Alyn Tin Plate works, courtesy David Rowe

Last updated: 25 February 2009

There has been a factory on the site of the current Synthite works, Denbigh Road, Mold, since the 18th Century.

The site was originally occupied by Mold Cotton Mill which was built around 1792 and operated until 8 November 1866 when it was destroyed by a fire, writes David Rowe of Mold Civic Society.

The newspaper of the time was the Flintshire Observer which reported that the fire had resulted in a loss of some £20-25,000 and upwards of 200 jobs.

The original owners of the mill were local bankers, Samuel and James Knight, and, in 1819, they purchased the adjacent Rhual Estate for £24,500.

They subsequently went bankrupt and the estate was purchased on 14 May 1832 by Field Marshal Sir Alured Clarke and returned to the original owners of the estate and whose descendents remain there to this day.

Alyn Tin Plate works, courtesy David Rowe

The original company of Mold Tinplate Works was established in 1873 by Rowland Morgan, William Williams and John Hughes from South Wales but closed after running into financial difficulties in 1876.

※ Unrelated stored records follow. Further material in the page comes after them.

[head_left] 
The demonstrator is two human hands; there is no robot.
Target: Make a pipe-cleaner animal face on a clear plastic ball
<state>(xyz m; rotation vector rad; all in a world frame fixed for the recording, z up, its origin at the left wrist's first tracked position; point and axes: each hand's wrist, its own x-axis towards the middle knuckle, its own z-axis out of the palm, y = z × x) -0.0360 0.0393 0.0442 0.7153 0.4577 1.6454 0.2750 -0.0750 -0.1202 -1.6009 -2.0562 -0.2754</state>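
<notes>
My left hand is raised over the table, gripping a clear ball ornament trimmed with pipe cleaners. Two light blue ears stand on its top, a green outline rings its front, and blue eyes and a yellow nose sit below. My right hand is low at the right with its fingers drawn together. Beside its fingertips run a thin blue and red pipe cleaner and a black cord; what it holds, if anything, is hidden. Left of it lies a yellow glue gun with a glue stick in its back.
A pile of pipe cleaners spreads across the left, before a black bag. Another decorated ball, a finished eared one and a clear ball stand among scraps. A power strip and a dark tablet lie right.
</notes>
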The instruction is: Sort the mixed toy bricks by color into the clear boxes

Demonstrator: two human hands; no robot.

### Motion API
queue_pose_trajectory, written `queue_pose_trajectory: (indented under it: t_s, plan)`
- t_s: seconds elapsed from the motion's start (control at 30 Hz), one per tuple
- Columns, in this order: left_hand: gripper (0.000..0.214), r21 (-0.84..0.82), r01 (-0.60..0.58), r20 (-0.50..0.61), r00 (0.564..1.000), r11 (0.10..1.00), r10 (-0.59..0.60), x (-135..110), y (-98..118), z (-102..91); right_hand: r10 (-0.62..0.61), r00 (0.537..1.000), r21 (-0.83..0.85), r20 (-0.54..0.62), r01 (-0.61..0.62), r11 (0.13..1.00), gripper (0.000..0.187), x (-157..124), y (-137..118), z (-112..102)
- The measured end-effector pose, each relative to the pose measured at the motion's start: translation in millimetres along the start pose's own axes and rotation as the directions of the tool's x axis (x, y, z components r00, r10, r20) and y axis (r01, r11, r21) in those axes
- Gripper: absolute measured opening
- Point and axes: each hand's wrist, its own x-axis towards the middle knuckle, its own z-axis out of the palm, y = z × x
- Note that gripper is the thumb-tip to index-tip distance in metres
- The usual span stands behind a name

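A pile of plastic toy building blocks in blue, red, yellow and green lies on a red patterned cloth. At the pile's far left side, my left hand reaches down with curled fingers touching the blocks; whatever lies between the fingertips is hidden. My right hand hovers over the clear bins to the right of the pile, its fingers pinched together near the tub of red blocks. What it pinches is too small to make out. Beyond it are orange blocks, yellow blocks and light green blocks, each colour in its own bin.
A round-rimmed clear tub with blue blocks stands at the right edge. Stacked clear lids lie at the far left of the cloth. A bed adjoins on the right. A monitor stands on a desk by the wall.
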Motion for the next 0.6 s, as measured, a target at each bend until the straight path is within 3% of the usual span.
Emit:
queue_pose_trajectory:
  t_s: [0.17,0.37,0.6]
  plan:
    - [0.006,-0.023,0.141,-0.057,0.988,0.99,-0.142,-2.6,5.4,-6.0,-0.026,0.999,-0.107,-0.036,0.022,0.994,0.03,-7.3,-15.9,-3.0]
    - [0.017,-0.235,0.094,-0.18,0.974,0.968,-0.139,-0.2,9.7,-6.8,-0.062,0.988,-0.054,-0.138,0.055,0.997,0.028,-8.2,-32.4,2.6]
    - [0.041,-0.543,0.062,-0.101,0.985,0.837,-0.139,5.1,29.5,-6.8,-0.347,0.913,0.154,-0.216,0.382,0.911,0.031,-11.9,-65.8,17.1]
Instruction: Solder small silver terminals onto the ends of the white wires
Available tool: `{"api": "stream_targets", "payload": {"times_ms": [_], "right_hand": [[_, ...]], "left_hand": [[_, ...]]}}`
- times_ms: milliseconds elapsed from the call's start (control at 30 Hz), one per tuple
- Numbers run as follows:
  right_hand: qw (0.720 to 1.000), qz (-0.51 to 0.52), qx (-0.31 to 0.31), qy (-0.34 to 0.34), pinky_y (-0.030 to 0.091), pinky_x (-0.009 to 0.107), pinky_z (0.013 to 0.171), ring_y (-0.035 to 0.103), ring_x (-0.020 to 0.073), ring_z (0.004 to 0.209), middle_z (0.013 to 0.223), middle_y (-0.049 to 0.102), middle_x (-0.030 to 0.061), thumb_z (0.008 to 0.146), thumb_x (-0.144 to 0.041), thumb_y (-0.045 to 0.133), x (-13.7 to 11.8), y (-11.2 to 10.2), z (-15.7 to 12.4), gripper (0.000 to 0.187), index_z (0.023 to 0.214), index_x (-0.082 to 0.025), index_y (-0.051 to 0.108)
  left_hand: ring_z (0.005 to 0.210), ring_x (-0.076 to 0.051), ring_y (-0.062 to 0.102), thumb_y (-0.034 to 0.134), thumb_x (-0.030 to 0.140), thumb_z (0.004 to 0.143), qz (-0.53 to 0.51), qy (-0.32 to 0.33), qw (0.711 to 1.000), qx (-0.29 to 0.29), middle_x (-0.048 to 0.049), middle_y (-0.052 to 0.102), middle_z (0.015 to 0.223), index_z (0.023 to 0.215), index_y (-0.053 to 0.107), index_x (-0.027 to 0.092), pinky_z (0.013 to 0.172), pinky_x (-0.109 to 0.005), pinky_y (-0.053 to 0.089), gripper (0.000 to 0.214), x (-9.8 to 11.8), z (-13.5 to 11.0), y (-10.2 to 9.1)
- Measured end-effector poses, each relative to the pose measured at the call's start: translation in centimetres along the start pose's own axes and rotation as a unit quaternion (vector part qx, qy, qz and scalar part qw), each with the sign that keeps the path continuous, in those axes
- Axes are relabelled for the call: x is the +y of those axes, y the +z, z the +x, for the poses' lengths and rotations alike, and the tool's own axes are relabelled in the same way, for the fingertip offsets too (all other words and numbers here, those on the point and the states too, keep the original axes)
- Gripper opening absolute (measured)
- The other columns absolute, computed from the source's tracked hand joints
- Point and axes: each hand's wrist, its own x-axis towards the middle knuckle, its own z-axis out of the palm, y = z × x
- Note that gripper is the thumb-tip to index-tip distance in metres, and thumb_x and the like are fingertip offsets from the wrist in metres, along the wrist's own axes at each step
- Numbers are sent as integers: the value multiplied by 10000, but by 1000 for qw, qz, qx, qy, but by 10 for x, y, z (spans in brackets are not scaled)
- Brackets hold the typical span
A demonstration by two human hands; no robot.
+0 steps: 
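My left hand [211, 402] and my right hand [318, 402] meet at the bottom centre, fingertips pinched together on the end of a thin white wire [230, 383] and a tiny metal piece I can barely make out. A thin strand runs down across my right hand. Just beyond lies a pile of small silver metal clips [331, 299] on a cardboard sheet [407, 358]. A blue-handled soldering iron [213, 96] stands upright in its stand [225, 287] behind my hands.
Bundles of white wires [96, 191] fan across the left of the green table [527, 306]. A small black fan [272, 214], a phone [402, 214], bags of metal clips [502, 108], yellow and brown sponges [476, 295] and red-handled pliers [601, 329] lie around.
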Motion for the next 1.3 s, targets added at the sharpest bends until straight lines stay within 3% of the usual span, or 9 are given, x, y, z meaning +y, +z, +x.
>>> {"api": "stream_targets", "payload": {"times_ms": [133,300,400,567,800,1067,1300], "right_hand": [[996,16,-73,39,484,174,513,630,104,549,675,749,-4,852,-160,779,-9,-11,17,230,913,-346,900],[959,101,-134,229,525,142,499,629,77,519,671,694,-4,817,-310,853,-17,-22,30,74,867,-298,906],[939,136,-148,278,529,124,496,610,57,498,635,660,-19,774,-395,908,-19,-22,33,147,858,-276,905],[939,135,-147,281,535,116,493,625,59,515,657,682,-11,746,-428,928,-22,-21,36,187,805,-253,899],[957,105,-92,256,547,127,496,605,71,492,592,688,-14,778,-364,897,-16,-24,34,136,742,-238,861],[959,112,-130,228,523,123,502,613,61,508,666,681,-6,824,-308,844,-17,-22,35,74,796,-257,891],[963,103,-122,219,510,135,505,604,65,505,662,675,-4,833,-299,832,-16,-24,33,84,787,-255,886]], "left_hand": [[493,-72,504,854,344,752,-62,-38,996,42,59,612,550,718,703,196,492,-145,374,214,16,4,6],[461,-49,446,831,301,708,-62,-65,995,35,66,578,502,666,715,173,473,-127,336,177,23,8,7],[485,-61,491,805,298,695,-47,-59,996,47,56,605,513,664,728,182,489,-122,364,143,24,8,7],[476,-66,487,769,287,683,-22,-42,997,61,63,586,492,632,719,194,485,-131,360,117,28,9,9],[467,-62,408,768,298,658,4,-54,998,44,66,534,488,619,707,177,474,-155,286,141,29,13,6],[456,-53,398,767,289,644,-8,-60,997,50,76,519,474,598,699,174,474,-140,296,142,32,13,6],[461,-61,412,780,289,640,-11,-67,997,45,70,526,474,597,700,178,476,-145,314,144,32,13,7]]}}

Subsequently, the Alyn Tin Plate works was founded in 1878-9 by Morgan Morgans (1833-1891) and his brother-in-law David Williams), whose family home was Mold's former stately Bromfield Hall, and in 1936 it was acquired by Richard Thomas & Co (South Wales) until in 1944 the Government requisitioned the factory as a ordnance depot.

Following the Second World War the site was bought by chemical company Synthite Limited in 1947 which remains on the site to this day.